There are 41 stained glass windows, and at times during the day the colours from their reflection dance on the walls inside the church. The frames of the stations of the Way of the Cross were hand-carved by Italian-born sculptor Stefano Genette. The large pillars that support the church are Norwegian Red Spruce, covered with plaster. They are 70 feet high and extend from a foundation in the basement to the rafters.
The paintings on the ceiling were done by a man named Louis St. Hilaire, who, incidentally, was scared of heights.
This church is beautiful.
But this church is also old.
There are no more regular weekly services where 900 people gather to worship. It costs too much to keep the building heated. The church still hosts weddings, funerals and special services, but regular services are held in the basement of the rectory that 40 to 50 people attend.
Still, the church holds wonderment.
Its doors stay open throughout the summer for people to visit. This summer more than 7,000 people have.
Monetary donations are sought to help with operating expenses – a $2 donation is requested, although you can see $5 and $20 bills stuffed into the box. The money helps with such things as heat and snow removal.
Every little bit helps.
But in Church Point these days, they'll need more than just a little bit.
A $3-$5 MILLION UNDERTAKING
This massive wooden church stands 185 feet (56.4m) tall from the ground to top of its steeple. It is reported to be the largest wooden church in North America. It measures 190 feet (58m) in length and inside 63 feet (19.3m) in height from floor to ceiling. It opened its doors in 1905 following two years of construction that started in 1903 and was carried out by more than 1,500 volunteers. When the steeple was first built it was actually 15 feet taller, but it was struck by lightning in 1914. Fortunately the rain started to fall, extinguishing the fire.
In the present day, repairs needed to the church’s exterior are expected to cost between $1.34 and $2 million. The roof needs replacement. As do wooden shingles, some windows and mouldings. But structurally it is sound.
“The structure itself is just like it was when it was built 114 years ago,” says Valotaire. “It’s the cosmetics. The make-up. The lipstick and the eye shadow.”
And work needed inside adds to the cost.
The Société Édifice Sainte-Marie de la Pointe is working to see that this church is preserved and maintained as a historique site.
“The verbal agreement we have with the diocese is we are going to buy the church, and then we’re going to repair it,” says Valotaire.
The non-profit society is registered as a Joint Stocks company that also has a federal charitable number.

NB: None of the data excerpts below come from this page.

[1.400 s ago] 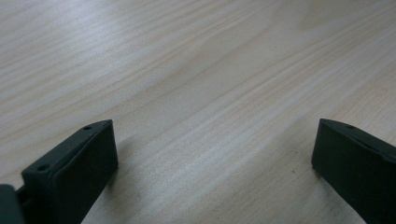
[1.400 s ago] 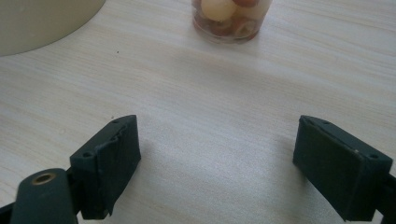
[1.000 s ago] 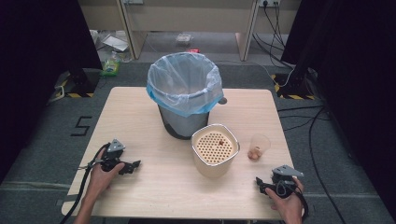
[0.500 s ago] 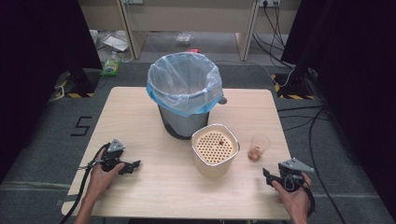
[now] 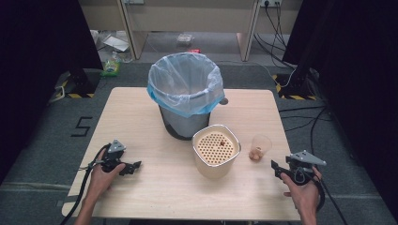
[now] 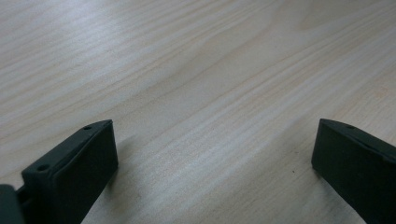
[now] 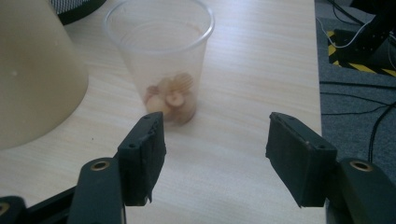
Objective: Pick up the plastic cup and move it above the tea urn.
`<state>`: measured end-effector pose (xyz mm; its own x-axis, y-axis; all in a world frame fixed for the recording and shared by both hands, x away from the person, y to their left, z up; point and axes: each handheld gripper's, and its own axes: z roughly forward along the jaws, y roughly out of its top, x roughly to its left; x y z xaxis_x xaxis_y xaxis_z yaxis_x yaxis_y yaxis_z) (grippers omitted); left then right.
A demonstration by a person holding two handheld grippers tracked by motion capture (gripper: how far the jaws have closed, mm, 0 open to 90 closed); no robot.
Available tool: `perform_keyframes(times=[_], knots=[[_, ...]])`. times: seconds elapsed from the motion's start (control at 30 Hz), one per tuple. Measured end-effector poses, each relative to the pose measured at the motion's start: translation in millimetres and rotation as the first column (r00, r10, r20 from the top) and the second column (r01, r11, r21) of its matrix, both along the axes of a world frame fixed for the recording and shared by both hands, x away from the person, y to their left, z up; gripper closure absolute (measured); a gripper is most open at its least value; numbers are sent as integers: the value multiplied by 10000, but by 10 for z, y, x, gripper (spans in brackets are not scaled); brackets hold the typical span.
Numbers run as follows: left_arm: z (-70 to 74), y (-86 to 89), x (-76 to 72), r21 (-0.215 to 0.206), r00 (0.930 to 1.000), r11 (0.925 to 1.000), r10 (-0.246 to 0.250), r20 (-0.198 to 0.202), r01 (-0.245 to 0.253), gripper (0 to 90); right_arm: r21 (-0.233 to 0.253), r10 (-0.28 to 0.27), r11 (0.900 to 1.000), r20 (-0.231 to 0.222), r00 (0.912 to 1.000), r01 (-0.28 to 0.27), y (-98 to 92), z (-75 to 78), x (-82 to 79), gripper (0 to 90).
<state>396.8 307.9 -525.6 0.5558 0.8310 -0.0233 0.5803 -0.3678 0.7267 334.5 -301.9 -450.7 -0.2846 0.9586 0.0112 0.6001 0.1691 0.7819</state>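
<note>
The right tongs hang near the right front corner of the surface, jaws spread wide and gripping nothing, aimed at the clear plastic cup; in the right gripper view those tongs have the cup ahead and a little off to the side of one jaw, apart from it, with bare wood between the jaws; the right edge of the surface runs close beside them, and past it lie grey floor and cables. The cup stands upright just beside the cream container with the perforated insert, so room on that side is tight; the open approach is from the front and the right. Behind the container stands the bin lined with a blue-rimmed bag, taking the middle of the surface. The left tongs rest low over the front left part, well apart from everything, jaws likewise wide and empty; the left gripper view shows these tongs over plain wood, with free room all round.

The small pale brown pieces at the cup's bottom are blurred and I cannot tell what they are; the container is cut off by the frame in the right gripper view, and a small round thing behind the bin is mostly hidden.
</note>
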Motion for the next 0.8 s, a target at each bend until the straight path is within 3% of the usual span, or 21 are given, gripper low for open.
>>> perform_keyframes(times=[0.23,0.53,0.8], knots=[[0,1,0,4,10000,10000,-5,-1,5,0,95,-27,10000,133,9999,26,-43,122,83,404],[0,0,0,0,10000,10000,-3,0,3,0,216,186,9996,273,9995,-192,33,292,254,429],[0,1,0,4,10000,10000,-6,-1,6,0,231,392,9990,177,9991,-396,110,316,395,434]])
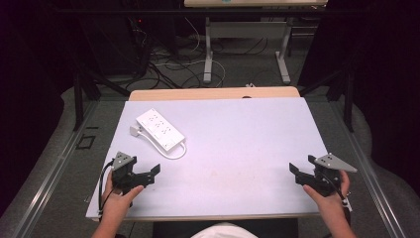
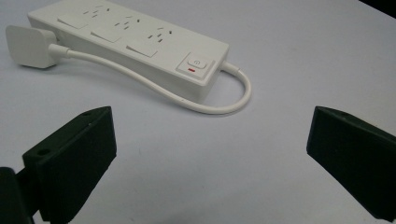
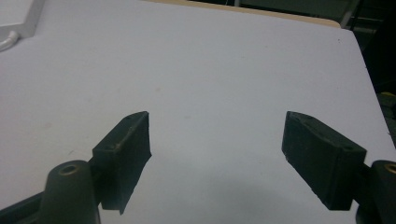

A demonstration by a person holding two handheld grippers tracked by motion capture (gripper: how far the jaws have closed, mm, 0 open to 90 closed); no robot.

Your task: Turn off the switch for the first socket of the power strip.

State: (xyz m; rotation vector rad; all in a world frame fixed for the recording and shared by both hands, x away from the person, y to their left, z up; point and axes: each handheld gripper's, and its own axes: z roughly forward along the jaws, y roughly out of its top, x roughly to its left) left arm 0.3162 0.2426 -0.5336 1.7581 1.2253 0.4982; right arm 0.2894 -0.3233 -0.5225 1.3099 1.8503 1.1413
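Note:
A white power strip (image 1: pixel 160 129) lies flat on the left half of the pale table (image 1: pixel 247 139). Its short white cable (image 1: pixel 177 152) loops round from the switch end to a white plug (image 1: pixel 134 131) lying against its far end. In the left gripper view the power strip (image 2: pixel 130 44) shows several sockets and a switch (image 2: pixel 196 65) with a red mark. My left gripper (image 1: pixel 151 174) is open just short of the strip, nothing between its jaws (image 2: pixel 210 140). My right gripper (image 1: pixel 297 174) stands open over bare table at the front right (image 3: pixel 217 144). A corner of the power strip (image 3: pixel 16 16) shows at the top left of the right gripper view.
A wooden table edge (image 1: pixel 213 93) shows beyond the pale surface. Behind it stand the white legs of another table (image 1: pixel 208 49) among loose cables on the floor (image 1: pixel 168 64). Dark curtains close in both sides.

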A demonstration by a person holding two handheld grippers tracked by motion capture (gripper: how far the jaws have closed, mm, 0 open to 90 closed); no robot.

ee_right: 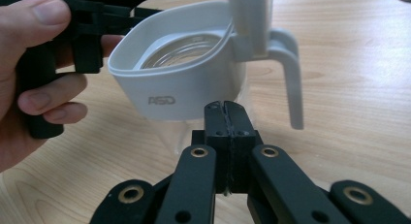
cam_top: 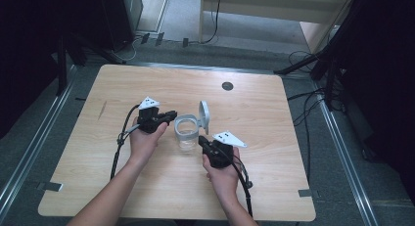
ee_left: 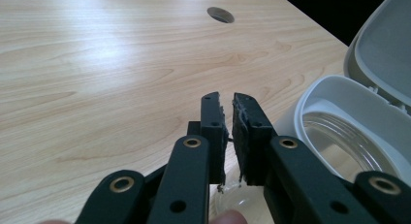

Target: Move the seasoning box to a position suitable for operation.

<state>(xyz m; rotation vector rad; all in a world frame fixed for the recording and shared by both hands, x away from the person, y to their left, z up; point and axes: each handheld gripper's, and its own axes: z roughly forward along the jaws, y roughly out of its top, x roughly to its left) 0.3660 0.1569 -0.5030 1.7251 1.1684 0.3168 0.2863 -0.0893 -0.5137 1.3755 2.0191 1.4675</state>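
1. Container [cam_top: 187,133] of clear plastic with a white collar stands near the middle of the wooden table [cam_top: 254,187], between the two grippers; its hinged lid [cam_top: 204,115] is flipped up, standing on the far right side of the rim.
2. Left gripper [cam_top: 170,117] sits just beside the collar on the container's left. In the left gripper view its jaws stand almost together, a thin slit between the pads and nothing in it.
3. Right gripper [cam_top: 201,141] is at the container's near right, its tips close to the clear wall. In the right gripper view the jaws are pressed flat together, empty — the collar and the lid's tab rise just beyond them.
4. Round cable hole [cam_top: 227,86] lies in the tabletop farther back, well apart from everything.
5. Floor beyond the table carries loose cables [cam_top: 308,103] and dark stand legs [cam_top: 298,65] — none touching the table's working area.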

An action plan is being formed to determine how fundraising and ownership of the church will move forward.
The society wants to see the church continue to serve as a living museum, as well as developing other community-based uses for the building.
EVERY LITTLE BIT WILL HELP
Actually, every little bit will help since the society is looking to raise $3-to-$5 million to cover the repairs and purchase the building.

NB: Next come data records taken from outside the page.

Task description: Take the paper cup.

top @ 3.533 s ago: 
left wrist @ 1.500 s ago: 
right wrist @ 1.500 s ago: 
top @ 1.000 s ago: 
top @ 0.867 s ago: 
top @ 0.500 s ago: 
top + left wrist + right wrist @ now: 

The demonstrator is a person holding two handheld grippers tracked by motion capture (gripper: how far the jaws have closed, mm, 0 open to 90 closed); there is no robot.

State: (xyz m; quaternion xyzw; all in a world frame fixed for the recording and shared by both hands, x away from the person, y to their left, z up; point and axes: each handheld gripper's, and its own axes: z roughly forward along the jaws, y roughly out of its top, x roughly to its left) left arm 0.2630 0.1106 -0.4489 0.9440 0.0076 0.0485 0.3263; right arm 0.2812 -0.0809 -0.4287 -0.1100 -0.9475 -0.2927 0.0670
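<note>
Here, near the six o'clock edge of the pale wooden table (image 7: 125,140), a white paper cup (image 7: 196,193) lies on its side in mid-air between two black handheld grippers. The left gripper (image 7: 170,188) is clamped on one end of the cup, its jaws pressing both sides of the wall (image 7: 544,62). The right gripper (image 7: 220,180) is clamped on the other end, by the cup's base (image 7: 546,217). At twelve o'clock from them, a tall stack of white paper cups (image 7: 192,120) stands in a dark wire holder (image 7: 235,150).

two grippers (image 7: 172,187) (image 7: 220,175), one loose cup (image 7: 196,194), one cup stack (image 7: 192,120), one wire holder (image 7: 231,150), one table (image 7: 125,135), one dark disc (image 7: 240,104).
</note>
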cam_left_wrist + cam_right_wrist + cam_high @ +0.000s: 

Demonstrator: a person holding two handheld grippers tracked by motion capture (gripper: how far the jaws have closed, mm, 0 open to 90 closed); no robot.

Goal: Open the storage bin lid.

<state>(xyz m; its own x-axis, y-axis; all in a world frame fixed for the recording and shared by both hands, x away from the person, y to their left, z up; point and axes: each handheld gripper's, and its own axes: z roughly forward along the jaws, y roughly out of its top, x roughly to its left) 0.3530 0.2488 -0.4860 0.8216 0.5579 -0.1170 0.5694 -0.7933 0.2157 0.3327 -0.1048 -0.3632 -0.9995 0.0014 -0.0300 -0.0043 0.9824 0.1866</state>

An official fundraising campaign will be launched this fall. Valotaire tries to look at things on a more manageable basis as opposed to the overwhelming task ahead. They’ll use social media and crowdfunding for fundraising. There will be a website, a Facebook page, promotional videos once the campaign is launched.
“If we look at it in a simple way, our first goal is $3 million so we can do $2 million in repair and have $1 million for operating costs,” Valotaire says. “We’re hoping to get to $5 million so we can have money for the interior, but if we get to $3 million we’ll make the move on buying the church.
He says from a simple perspective, if 150,000 people each gave a one-time $20 donation, they’ll have $3 million raised.
Like most things in life, a catch-22 situation applies here.
“There are a lot of funds available to all levels of government, unfortunately they won’t give it to a church while it’s still an active church,” says Valotaire, who says once they purchase it it’ll be a building that used to be a church that will be a monument to the Acadians who built it, as well as operating as a museum.
At that time they can access funds from the government, but they still can’t depend on it.
“So we have to raise all of the money we think we need, just in case we get refused by the government,” he says. “And the government won’t give us any guarantees until we own the building.”
And so, life goes on.
The roof still needs replacement.
As do the wooden shingles.
And the windows.
Buckets trap leaking water next to the organ that sits under a tarp.
And yet your first impression is still that this is an amazingly beautiful structure.
And that’s the intention – to ensure it always stays this way.